TASK – Output all of the data exactly as it appears, but leave out any pictures it contains.

PROVIDED DATA –
········
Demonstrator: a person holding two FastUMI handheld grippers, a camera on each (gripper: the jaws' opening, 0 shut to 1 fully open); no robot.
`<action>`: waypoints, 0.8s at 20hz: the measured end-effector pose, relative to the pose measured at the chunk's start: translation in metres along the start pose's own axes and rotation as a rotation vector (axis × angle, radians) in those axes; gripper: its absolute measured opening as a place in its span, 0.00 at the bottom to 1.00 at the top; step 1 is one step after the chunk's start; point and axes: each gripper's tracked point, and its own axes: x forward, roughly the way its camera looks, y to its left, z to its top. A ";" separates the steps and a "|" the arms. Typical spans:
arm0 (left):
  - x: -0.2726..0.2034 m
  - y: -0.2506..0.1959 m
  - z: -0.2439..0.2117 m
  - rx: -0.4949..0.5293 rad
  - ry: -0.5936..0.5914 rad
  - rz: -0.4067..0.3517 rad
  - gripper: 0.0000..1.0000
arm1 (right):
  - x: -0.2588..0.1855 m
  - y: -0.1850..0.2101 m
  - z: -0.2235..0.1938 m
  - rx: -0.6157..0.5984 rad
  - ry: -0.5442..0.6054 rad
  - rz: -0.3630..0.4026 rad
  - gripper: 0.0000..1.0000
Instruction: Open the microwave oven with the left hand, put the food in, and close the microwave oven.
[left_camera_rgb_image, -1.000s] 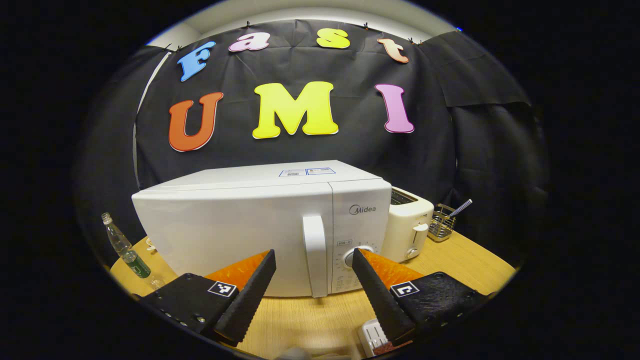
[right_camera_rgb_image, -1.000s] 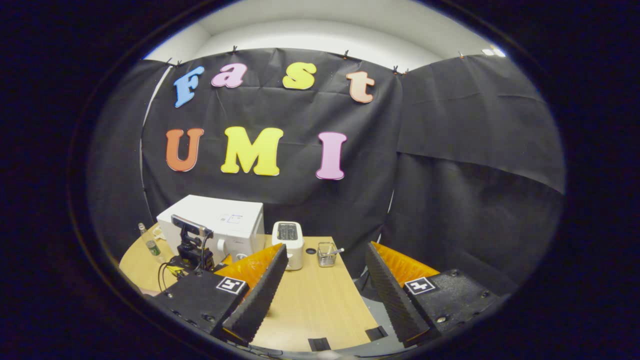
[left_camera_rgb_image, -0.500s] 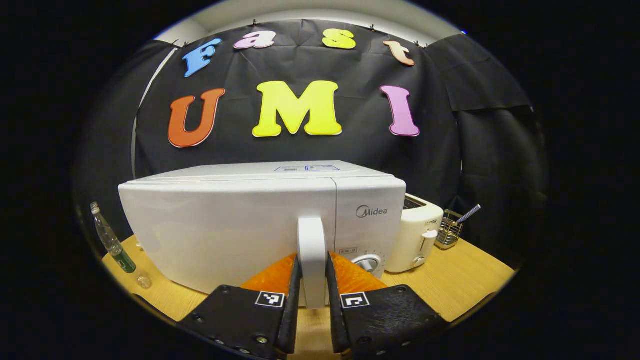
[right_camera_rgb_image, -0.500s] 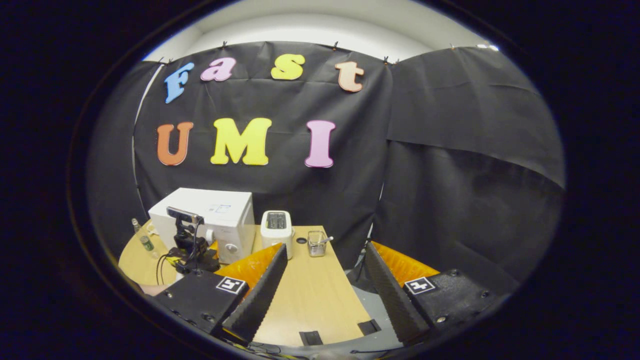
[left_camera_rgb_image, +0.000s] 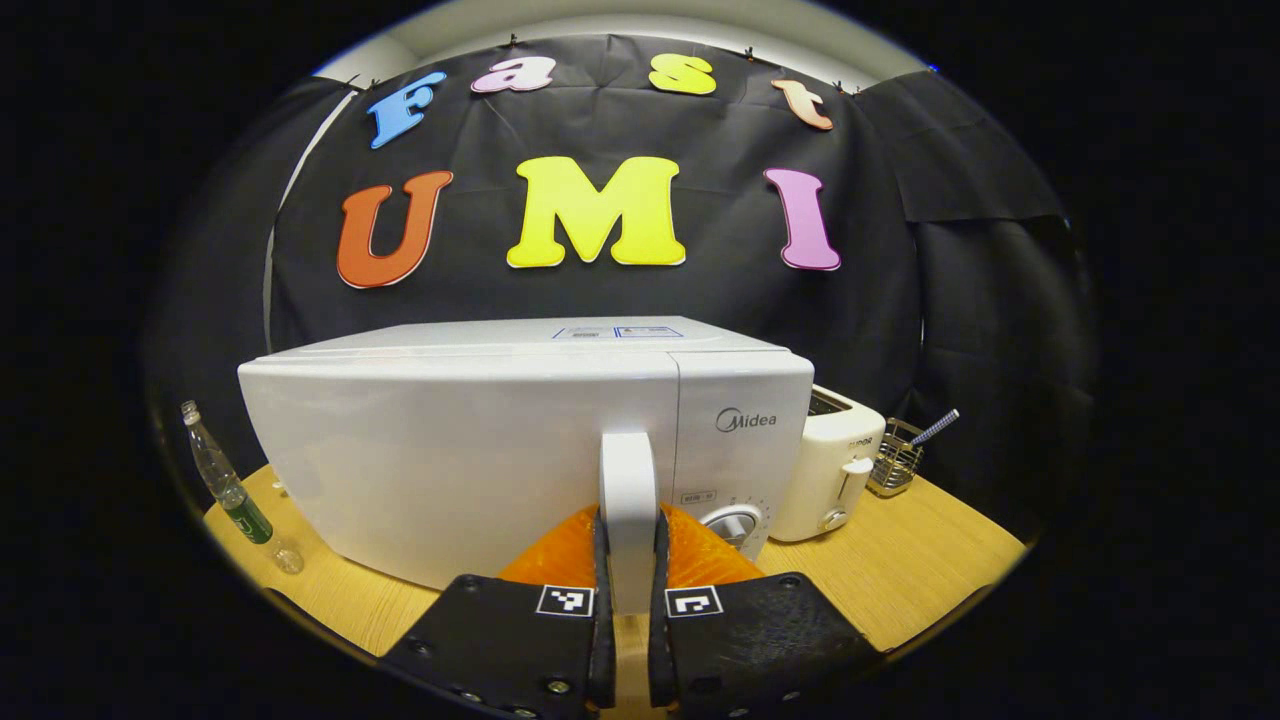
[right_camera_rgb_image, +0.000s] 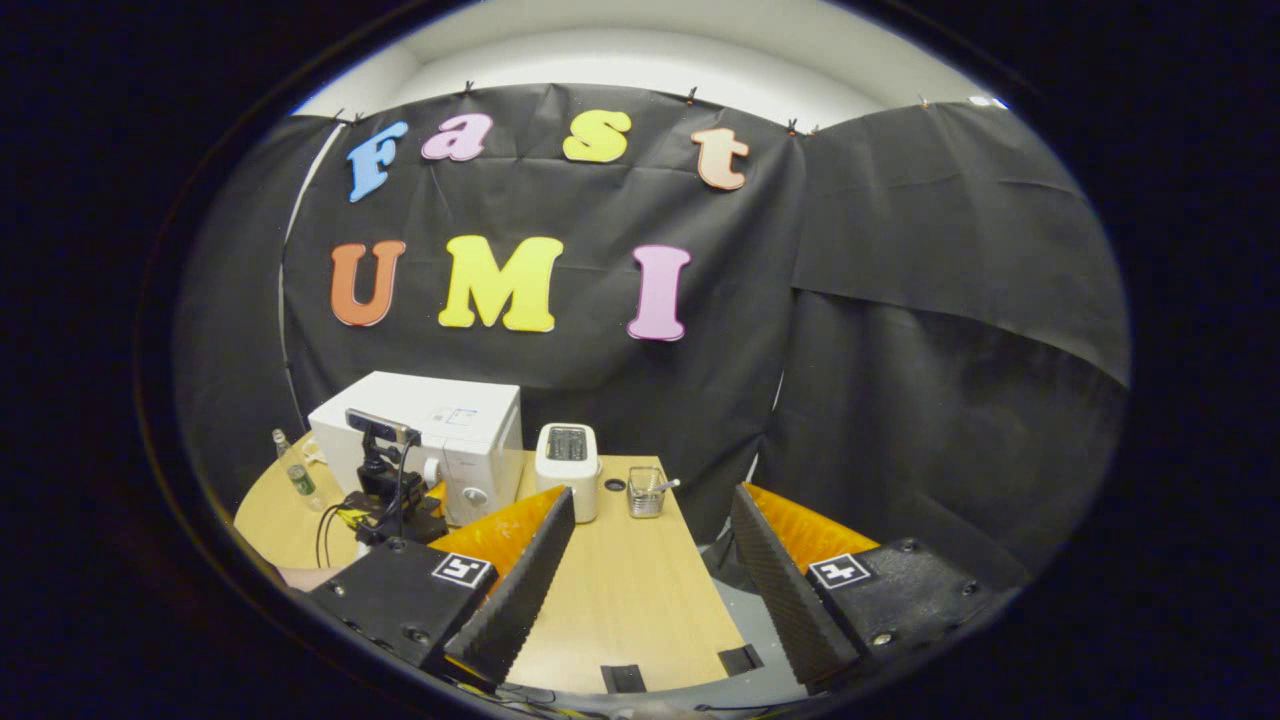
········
YOUR RESPONSE –
Demonstrator: a person holding two FastUMI handheld grippers, a camera on each (gripper: the jaws' opening, 0 shut to 1 fully open); no robot.
`<action>`: waypoints, 0.8s at 20hz: the measured end-effector pose, relative to the pose measured at the chunk's start: translation in metres along the start pose's own axes and rotation as a rotation vector (axis × angle, radians) in those axes; gripper: its absolute measured opening as a place in its span, 0.00 at the bottom to 1.00 at the top; step 1 is one step after the chunk's start; point and axes: each gripper's tracked point, and its own axes: x forward, roughly the way its camera looks, y to its left, z to its top. A ";" separates the steps and a "|" the arms. Typical spans:
arm0 (left):
  - x: -0.2726..0.2034 m
  - y: -0.2506..0.1959 m
  - z: -0.2439..0.2117 m
  - rx: -0.4949..0.5293 rad
  - ry: -0.5936..0.5914 rad
  - rz: -0.4067..0.3517 rad
  - gripper: 0.0000..1.0000
arm1 (right):
  - x: -0.2588..0.1855 m
  - y: -0.1850..0.2101 m
  - z: -0.2235..0.1938 m
  - rx: -0.6157..0.5984 rad
  - ry: -0.5442..0.6054 rad
  - rz: -0.3630..0.4026 rad
  - gripper: 0.0000..1.0000
Instruction: Open the microwave oven with the left hand, put the food in, and close the microwave oven.
[left_camera_rgb_image, -1.000s] 
[right_camera_rgb_image, -1.000s] 
[left_camera_rgb_image, -0.500s] 
[right_camera_rgb_image, -0.500s] 
[left_camera_rgb_image, +0.000s] 
[right_camera_rgb_image, +0.000s] 

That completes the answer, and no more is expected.